Intake Spill

Overview⚓︎

This feature was introduced in Hydrolix version 4.20.1 and is disabled by default.

See Configure intake spill to enable it.

The intake-head service can automatically offload raw and catalog data to a cluster's default external object storage if there is a delay in transferring incoming data buckets to the indexer. When the delay is resolved, the offloaded data will be fetched back into the processing pipeline so no data is lost.

This feature ensures that ingest operates continuously under slow response-time conditions, during unusually heavy load, and when there are temporary outages to the catalog.

In Hydrolix version 5.2, the spill architecture was redesigned with a central spill-controller that coordinates spilled data distribution. This controller reduces operational costs and storage contention by having intake-head nodes poll the controller instead of independently scanning object storage.

Key features⚓︎

The spill-controller architecture in version 5.2 and later provides:

Centralized coordination: The spill-controller manages spilled data distribution, preventing race conditions and reducing overhead from independent object storage scanning.
Reduced operational costs: intake-head pods poll the controller instead of scanning object storage, lowering storage API costs and contention.
Partition-specific storage: Spilled data is stored in the storage target defined for each partition, not always in the default storage.
Local buffering: Buffering before spills reduces the number of catalog-add operations during normal operation.
Automatic cleanup: The controller cleans up any remaining spilled data hourly, preventing orphaned files in object storage.

When to use intake spill⚓︎

Intake spill can be helpful if your ingest pipeline periodically emits 429 responses resulting in data loss, or experiences backpressure from any of the following events:

Ingest spikes
High-latency partition creation
Slow catalog inserts

Spill raw or catalog data⚓︎

Intake spill of raw or catalog data can be enabled independently. When both are enabled, ingested data may be pushed to object storage prior to indexing (raw data) and when populating the database catalog (catalog data). In version 5.2 and later, intake-head pods poll a central spill-controller that coordinates retrieval of spilled data. In earlier versions, intake-heads independently scanned object storage.

Spilled files are fetched back into the processing pipeline once an indexer is able to create partitions again, or once the catalog is accepting insertions. Files fetched and successfully re-processed by an intake-head pod are subsequently cleaned from object storage.
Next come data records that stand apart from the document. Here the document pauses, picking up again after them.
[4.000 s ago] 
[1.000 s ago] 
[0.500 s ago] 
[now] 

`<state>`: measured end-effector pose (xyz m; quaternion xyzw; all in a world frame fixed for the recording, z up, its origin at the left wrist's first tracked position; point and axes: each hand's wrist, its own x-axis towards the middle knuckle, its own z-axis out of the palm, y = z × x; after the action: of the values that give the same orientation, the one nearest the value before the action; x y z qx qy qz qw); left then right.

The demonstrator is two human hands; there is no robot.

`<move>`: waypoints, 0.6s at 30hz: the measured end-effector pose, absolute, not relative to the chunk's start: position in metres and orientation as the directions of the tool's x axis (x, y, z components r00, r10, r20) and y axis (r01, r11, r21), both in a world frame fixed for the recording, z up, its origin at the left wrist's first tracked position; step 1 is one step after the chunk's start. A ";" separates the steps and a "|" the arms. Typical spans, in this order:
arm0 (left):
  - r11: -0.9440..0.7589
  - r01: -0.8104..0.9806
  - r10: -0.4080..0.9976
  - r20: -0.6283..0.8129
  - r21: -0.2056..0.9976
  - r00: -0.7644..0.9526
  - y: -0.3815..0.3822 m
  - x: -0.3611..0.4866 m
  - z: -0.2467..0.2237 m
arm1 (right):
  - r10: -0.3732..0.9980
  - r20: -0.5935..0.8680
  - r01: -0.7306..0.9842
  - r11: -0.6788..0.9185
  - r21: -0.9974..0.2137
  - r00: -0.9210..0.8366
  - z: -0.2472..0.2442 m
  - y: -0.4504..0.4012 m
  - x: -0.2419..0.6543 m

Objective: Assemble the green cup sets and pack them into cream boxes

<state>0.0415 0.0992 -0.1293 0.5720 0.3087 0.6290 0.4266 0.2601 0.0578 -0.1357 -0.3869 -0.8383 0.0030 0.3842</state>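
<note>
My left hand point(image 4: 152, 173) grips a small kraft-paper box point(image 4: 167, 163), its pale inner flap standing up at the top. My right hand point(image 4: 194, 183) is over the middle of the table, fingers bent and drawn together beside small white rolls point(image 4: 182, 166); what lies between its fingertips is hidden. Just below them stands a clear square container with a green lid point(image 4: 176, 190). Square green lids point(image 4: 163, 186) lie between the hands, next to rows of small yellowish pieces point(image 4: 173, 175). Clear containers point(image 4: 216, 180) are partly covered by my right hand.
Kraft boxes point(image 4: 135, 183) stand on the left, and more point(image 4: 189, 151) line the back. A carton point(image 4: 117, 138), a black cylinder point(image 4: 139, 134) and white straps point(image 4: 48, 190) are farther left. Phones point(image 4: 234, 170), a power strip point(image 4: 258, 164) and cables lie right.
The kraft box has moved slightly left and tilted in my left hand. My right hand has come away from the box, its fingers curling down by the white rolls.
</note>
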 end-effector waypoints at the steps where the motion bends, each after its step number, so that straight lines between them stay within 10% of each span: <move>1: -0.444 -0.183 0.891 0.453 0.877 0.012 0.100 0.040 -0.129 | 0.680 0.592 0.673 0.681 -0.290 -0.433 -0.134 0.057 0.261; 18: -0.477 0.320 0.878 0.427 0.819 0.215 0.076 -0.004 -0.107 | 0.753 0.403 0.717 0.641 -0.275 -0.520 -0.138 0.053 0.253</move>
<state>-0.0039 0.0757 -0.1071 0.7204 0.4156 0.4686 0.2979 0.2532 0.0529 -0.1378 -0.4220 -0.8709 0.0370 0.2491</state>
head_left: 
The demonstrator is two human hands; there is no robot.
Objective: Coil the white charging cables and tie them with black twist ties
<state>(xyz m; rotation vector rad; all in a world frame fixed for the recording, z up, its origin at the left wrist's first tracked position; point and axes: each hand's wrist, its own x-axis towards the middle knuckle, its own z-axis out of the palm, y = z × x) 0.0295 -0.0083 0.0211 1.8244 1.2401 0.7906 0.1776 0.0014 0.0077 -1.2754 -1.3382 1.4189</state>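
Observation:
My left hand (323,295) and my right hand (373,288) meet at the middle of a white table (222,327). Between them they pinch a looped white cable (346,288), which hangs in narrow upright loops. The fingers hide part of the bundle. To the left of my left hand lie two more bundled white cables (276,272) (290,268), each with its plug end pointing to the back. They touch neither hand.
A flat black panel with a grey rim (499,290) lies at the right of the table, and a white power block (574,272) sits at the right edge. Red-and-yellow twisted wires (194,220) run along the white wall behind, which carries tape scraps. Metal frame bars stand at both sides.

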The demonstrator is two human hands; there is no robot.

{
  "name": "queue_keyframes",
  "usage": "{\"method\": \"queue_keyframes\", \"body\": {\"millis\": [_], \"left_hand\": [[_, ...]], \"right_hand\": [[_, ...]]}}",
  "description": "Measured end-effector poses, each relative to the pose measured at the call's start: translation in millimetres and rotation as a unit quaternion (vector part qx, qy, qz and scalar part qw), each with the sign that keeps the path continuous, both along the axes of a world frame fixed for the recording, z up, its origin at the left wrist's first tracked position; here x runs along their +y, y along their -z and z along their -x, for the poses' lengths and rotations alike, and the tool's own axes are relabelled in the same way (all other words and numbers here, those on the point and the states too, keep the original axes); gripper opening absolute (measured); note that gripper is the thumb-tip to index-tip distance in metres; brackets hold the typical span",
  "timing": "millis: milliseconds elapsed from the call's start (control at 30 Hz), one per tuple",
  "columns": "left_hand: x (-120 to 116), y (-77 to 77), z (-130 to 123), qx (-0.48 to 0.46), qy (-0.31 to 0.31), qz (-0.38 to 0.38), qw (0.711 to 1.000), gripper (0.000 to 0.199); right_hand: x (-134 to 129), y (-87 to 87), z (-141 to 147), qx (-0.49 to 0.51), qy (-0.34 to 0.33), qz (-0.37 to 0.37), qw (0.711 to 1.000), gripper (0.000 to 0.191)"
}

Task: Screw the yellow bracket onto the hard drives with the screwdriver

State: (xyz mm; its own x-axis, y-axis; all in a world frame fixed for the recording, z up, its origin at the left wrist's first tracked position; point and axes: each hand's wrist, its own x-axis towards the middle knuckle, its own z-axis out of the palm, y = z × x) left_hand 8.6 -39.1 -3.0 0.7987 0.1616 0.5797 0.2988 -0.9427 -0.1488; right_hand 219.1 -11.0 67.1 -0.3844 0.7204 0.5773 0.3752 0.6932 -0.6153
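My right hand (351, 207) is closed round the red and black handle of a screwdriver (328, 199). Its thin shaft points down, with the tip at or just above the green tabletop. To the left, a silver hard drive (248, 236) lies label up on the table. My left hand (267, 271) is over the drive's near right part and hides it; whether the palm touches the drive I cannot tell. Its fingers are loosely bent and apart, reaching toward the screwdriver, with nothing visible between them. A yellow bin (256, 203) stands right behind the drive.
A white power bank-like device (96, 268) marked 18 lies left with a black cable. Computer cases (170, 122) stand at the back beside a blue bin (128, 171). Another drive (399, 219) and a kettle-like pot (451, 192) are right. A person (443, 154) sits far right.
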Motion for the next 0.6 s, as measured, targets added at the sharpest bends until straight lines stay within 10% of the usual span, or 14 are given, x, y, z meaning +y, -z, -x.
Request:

When data is spilled, it's written to object storage. In version 5.2 and later, spilled data is stored in the storage target defined for each partition. In earlier versions, data is always written to the cluster's default storage. Once written, the spilled data is shared among intake-head pods. This means that an intake-head pod that isn't experiencing delays can fetch and process raw data received by a different intake-head pod.

Newer data is prioritized by Last In, First Out (LIFO) when retrieving spilled data from object storage.

Resolve `429` errors⚓︎

If your ingest pipeline generates 429 Too Many Requests errors, first identify the source of the errors. There are typically two reasons why this error occurs:

Latency in parsing and applying transforms to the ingested data
Latency when creating partitions with the ingested data

The `hdx_sink_bucket_maint_duration_ns` metric is not high⚓︎

Use the hdx_sink_bucket_maint_duration_ns Prometheus metric to identify the root cause of the error.

For example, if the metric is only showing several seconds in the 99th percentile, and the intake-head is returning 429 errors, it may be due to a bottleneck while parsing or applying transforms to the incoming data.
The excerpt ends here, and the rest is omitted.